The final product can be used for its primary purpose – generating FSM from arbitrary configuration, as well as, for building powerful tools for software design, implementation, testing, verification, etc. Some examples of such applications are: graphical automata modeling, model creation for model-based verification, model-based code synthesis and so on.

Contents

 

 

 

1.      Introduction

2.      Product Specifications

2.1.   Product Background

2.1.1.      Programming model

2.1.2.      FSM model

2.1.3.      FSM software pattern vs. Automata mathematical model

2.2.   Product Definition

2.2.1.      Software tool

2.2.2.      FSM human-readable configuration file

2.2.3.      FSM machine-readable definition file

2.2.4.      Fault handling

2.2.5.      Interface between user’s software and FSM

2.2.6.      Interface between FSM and user’s software

2.2.7.      User Presentation

3.      Product Development

3.1.   Solutions and Constrains

3.2.   Design

3.2.1.      Configuration File Format

3.2.2.      API

3.2.3.      Modules

3.2.3.1.            Scanner

3.2.3.2.            Parser

3.2.3.3.            FSM Database

3.2.3.4.            FSM Database manager

3.2.3.5.            Generator

3.2.3.6.            Main, Common and Global

3.3.   Implementation

3.4.   Integration

3.5.   Testing

4.      Product Usage

4.1.   Demo

4.2.   Usage Guidelines

4.3.   Extensions

5.      Summary

6.      TODO

Appendix A.         List of Terms and Abbreviations

Appendix B.          List of Figures

Appendix C.         List of References

Appendix D.         Product Distribution

 

 

 

 


 

1.                  Introduction

Similarly to the Finite Automata model in Computer Science, Finite State Machine model finds its widest use in Software Engineering. As a software development design pattern, FSM occurs in many software solutions, but unlike most of its pattern counterparts, FSM requires substantial time for manual implementation. But the really devastating part of manual implementation is usually in its increasing cost of change and maintenance. All of the above considerations eventually converge to a necessity of automatic, fault-free FSM generation.

 

This document is a final report on a project, which set as its goal to develop a software tool that would be able to:

5)      Produce FSM implementation automatically from generic human-readable configuration file

6)      Produce FSM implementation in number of existing programming languages and provide a framework for adding more programming languages

7)      Produce FSM that could be easily coupled with developers software

8)      Produce FSM that would be totally transparent to the developer, but still, fault-free and complete.

 

The final product can be used for its primary purpose – generating FSM from arbitrary configuration, as well as, for building powerful tools for software design, implementation, testing, verification, etc. Some examples of such applications are: graphical automata modeling, model creation for model-based verification, model-based code synthesis and so on.

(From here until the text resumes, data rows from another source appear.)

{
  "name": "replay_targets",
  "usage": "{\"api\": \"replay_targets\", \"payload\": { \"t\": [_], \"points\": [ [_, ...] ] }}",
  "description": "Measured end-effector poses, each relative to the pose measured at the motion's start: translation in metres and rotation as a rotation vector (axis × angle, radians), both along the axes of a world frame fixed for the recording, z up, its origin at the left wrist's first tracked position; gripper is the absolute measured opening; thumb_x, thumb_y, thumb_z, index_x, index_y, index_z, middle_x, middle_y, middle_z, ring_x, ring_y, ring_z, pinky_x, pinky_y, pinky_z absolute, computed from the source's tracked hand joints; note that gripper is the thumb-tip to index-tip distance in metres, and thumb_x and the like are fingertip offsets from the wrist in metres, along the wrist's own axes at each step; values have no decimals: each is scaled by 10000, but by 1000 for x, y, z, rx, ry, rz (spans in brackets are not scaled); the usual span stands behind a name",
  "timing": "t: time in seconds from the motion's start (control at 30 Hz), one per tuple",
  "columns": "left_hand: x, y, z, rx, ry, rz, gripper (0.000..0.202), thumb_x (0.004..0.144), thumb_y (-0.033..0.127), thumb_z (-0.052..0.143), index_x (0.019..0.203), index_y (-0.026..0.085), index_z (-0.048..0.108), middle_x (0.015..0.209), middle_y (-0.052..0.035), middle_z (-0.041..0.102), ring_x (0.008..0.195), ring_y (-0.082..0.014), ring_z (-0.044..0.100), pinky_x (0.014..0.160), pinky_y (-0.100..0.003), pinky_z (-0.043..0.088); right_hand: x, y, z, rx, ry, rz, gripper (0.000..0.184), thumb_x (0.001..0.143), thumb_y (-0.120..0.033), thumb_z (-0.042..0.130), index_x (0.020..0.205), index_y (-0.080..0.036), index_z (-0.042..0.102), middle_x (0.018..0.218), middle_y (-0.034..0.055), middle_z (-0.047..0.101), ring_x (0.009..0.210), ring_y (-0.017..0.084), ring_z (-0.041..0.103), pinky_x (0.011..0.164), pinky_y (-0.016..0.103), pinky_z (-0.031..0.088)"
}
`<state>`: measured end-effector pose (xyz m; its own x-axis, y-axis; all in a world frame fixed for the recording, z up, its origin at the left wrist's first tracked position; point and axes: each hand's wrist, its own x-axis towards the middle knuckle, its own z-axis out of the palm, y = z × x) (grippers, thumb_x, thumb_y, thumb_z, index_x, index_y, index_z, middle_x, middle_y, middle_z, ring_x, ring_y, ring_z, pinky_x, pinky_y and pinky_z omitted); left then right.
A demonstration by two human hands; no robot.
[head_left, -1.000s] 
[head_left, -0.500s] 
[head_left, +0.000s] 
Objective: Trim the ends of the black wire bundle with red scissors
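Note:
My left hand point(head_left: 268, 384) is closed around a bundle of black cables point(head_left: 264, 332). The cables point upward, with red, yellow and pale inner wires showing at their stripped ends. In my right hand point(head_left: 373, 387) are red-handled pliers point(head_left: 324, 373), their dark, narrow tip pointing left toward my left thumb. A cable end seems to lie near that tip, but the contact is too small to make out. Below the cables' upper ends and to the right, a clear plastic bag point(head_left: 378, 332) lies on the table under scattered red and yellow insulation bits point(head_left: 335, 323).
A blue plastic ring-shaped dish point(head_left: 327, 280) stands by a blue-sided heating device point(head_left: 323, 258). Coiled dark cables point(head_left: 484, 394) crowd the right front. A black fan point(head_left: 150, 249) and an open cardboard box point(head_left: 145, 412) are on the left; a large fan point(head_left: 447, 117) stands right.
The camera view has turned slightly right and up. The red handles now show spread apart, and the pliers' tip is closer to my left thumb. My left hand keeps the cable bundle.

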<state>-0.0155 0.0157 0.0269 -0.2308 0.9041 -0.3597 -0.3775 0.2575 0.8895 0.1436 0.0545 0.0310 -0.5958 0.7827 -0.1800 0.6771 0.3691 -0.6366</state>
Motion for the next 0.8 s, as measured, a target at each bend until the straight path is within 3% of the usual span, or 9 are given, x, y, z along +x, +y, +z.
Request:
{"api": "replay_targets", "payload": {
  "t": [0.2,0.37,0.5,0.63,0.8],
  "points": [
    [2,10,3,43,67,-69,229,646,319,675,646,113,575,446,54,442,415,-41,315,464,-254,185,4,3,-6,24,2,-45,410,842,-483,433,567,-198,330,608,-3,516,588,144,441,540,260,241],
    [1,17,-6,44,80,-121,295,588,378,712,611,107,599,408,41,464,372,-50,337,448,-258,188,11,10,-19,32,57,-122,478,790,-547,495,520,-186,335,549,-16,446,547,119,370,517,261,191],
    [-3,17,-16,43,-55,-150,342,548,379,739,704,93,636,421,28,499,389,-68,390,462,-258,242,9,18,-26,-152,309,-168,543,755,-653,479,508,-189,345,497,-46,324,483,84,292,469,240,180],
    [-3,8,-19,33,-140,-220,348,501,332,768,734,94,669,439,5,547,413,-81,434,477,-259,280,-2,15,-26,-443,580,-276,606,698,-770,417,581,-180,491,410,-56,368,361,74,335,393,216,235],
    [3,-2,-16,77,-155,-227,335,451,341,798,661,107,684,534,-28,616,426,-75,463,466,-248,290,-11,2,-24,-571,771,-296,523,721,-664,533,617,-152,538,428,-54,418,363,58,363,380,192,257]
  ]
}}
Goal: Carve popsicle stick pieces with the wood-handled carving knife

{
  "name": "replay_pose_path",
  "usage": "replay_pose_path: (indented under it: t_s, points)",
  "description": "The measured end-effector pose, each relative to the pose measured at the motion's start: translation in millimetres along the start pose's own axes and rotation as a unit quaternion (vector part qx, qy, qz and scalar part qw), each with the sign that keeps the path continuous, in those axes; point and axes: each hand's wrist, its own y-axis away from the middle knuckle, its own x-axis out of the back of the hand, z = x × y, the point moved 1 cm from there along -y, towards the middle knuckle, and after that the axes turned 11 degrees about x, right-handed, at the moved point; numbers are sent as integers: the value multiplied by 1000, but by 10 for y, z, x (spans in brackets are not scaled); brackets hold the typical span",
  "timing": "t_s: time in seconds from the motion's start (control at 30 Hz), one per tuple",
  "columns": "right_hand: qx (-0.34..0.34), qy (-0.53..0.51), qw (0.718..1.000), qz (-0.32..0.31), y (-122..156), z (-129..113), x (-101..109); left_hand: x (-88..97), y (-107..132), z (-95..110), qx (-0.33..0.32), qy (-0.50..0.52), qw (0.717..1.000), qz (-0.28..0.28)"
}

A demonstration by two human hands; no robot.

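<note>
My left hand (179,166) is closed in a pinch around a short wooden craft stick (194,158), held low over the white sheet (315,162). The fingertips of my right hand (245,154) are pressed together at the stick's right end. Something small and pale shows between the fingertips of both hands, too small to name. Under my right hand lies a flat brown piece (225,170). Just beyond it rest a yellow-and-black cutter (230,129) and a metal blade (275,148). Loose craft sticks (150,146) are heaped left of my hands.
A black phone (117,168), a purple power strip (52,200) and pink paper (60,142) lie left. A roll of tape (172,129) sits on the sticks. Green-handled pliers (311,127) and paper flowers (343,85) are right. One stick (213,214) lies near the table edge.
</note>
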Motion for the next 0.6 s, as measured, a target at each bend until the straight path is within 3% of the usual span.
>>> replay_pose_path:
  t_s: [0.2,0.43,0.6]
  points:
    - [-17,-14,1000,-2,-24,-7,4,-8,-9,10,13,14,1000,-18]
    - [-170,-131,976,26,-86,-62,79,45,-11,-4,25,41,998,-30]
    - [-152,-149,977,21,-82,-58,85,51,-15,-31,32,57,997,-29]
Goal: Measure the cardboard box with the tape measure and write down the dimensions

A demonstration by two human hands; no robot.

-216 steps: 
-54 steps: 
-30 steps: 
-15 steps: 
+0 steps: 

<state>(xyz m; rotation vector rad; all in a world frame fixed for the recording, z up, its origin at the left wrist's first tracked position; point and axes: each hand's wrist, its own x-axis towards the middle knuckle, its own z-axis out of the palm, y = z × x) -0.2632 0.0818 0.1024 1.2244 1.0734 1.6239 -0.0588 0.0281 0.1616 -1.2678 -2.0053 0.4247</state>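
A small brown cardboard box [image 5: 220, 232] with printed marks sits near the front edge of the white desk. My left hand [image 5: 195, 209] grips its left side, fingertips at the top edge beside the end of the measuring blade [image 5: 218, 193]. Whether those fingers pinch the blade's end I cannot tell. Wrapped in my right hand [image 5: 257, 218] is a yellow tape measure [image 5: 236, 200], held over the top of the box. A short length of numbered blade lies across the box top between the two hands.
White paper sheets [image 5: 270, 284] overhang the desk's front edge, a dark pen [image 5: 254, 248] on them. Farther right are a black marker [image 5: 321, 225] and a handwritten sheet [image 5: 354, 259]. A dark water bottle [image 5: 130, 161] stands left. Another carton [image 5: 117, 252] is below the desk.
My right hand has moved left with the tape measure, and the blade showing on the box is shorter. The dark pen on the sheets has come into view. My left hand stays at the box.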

Further in the document we present a full report on the product development process stage-by-stage.

2.                  Product Specifications

2.1.            Product Background

2.1.1.      Programming model

A typical 3rd generation programming language provides programmer with various tools to accomplish his algorithmic tasks:

 

  • Type and variable definition and referencing
  • Statements and expressions
  • Conditional statements
  • Iteration statements
  • Function definition and invocation

 

By definition the state of the program at every execution step is an overall value situated in the memory allocated to the process. The programming language utilizes this state definition through abstraction of variable names with addition of their visibility. This way the program state transition is always partial and, therefore, hard to model for verification and vise versa - hard to synthesize from model.

 

However, this is not an obstacle for the human programmer, for whom such a programming model is well suitable to his way of (algorithmic) thinking.

 

2.1.2.      FSM model

As a software model, FSM (Finite State Machine) [1], is defined as follows:

 

M = { Σ, Q, δ, s, F }

 

Σ – the set of events

                             All the possible events the machine can handle and produce.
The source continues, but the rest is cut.